As general rule, debt bears interest at contract rate only to date of final decree; after that date, the total indebtedness, including principal and interest, attorneys' fees, and expenses adjudged by decree, bears interest at the statutory rate applicable to judgments and decrees generally. See Whitehurst v. Camp, 677 So.2d 1361, 1362 (Fla. 1st DCA 1996) (under doctrine of merger, cause of action on debt, together with damages recoverable thereon, merges into any judgment entered on cause of action, such that, upon entry, judgment does not bear interest as debt or as cause of action, but as judgment), review granted, 687 So.2d 1308, approved in part, 699 So.2d 679. The present case differs from the general rule, however because we interpret the parties' agreement to provide for prejudgment interest at the default rate for only a five-month period. As such, the 15% interest rate the parties agreed to applied only during the five-month cure period. After this period expired and Mrs. Braswell obtained her money judgment, that judgment accrued interest at the statutory rate for that period of time. See § 55.03, Fla. Stat. (2004) (for determination on how statutory interest rate is set in December of each year for the upcoming year). For the very same reasons previously stated in our discussion of Mrs. Braswell's cross-appeal, we affirm the trial court's order and Amended Final Money Judgment in case no. 3D02-2993.
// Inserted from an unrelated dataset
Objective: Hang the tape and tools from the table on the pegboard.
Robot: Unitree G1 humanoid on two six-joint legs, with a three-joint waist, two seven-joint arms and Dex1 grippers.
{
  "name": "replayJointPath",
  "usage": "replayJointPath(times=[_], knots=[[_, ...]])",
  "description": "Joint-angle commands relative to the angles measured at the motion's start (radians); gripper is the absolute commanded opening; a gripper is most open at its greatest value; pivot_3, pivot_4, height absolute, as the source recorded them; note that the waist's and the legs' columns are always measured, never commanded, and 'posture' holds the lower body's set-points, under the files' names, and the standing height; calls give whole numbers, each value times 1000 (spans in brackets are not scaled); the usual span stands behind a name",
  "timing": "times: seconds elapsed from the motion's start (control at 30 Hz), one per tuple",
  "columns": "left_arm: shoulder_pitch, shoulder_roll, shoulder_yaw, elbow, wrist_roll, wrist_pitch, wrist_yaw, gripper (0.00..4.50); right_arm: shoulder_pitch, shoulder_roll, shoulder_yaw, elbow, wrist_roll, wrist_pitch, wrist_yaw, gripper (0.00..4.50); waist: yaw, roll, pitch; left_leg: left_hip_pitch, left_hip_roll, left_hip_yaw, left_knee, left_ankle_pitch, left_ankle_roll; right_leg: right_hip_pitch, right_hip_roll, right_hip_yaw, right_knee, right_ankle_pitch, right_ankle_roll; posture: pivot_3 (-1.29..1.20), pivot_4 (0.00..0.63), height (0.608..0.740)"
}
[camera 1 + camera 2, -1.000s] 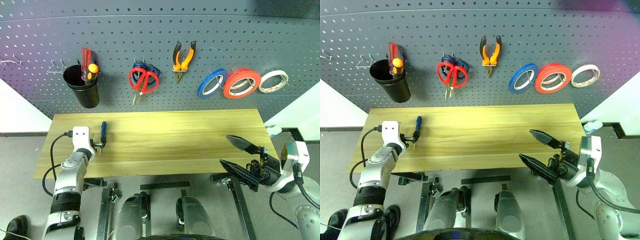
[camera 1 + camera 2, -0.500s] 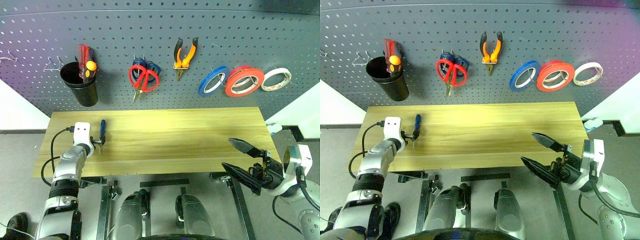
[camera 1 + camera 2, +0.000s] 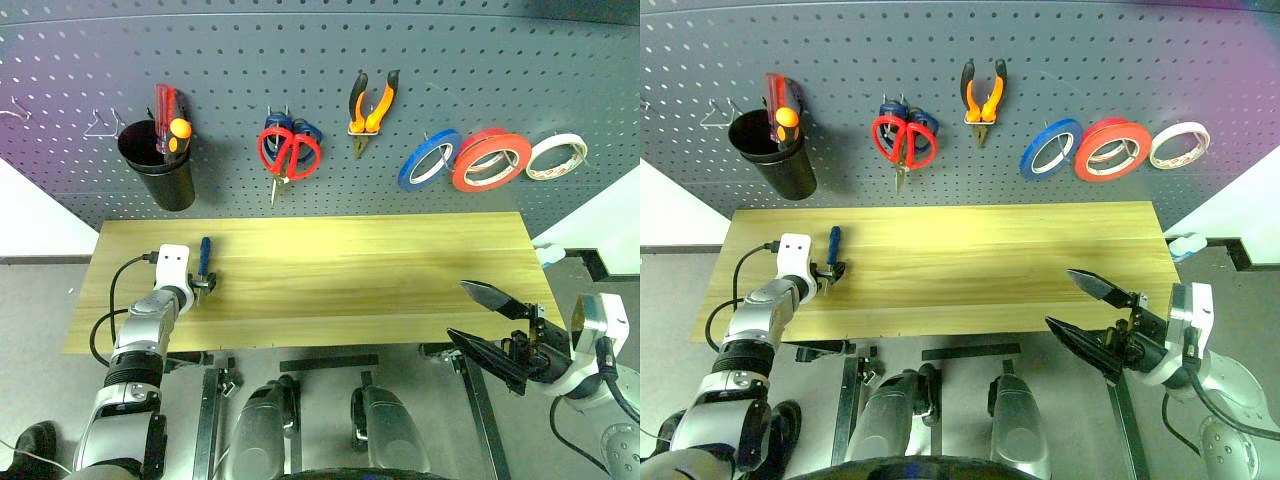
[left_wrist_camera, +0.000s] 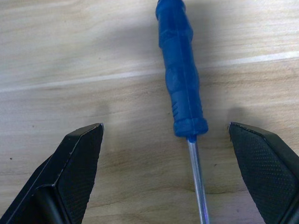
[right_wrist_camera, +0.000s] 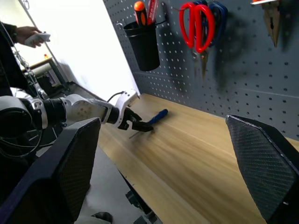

We note that Mrs. Braswells appeal in case number 3D02-2993 involves this very same issue. In that case, Mrs. Braswell is also contending that the trial court erred as a matter of law in its interpretation of the default interest provisions of the settlement agreement in finding that default interest is only to be paid by the former husband for a period of five months.
VII. CONCLUSION.
In sum, we reverse and remand the September 23, 2002 Order so that the appropriate facts and findings can be made; and reverse on the bond issue and remand for the trial court to conduct an evidentiary hearing to determine the appropriate amount of the injunction bond. We further affirm Mrs. Braswell's cross-appeal, the trial court's "Order on Former Wife's Third Amended Motion to Enforce the Parties' Mediated Settlement Agreement Dated March 15, 2000 Regarding Interest Payments and for Contempt." Finally, in case number 3D02-2993, we affirm the trial court's "Order on Former Wife's Motion to Amend Final Money Judgment, Order on Former Husband's Motion for Relief from Final Money Judgment and Order Vacating Final Money Judgment dated July 30, 2002" and the related Amended Final Money Judgment.
Affirmed in part, reversed in part, and remanded.
FLETCHER, J., concurs.
I am in agreement with the majority opinion except for Part VI. Paragraph 6 of the Mediated Settlement Agreement provides for a default interest rate of 15% on the unpaid balance. See majority opinion at 1203. The contract allows Mr. Braswell five months to cure any default. Nowhere, however, does the agreement say that the default interest rate ends in five months.
"[A]s a general rule . . . `the debt bears interest at the contract rate to the date of the final decree.'" Whitehurst v. Camp, 699 So.2d 679, 682 (Fla. 1997) (citations omitted). The contract allowed Mr. Braswell a period of five months to cure the default, but he did not do so. Mrs. Braswell is entitled to default interest until the date of the judgment.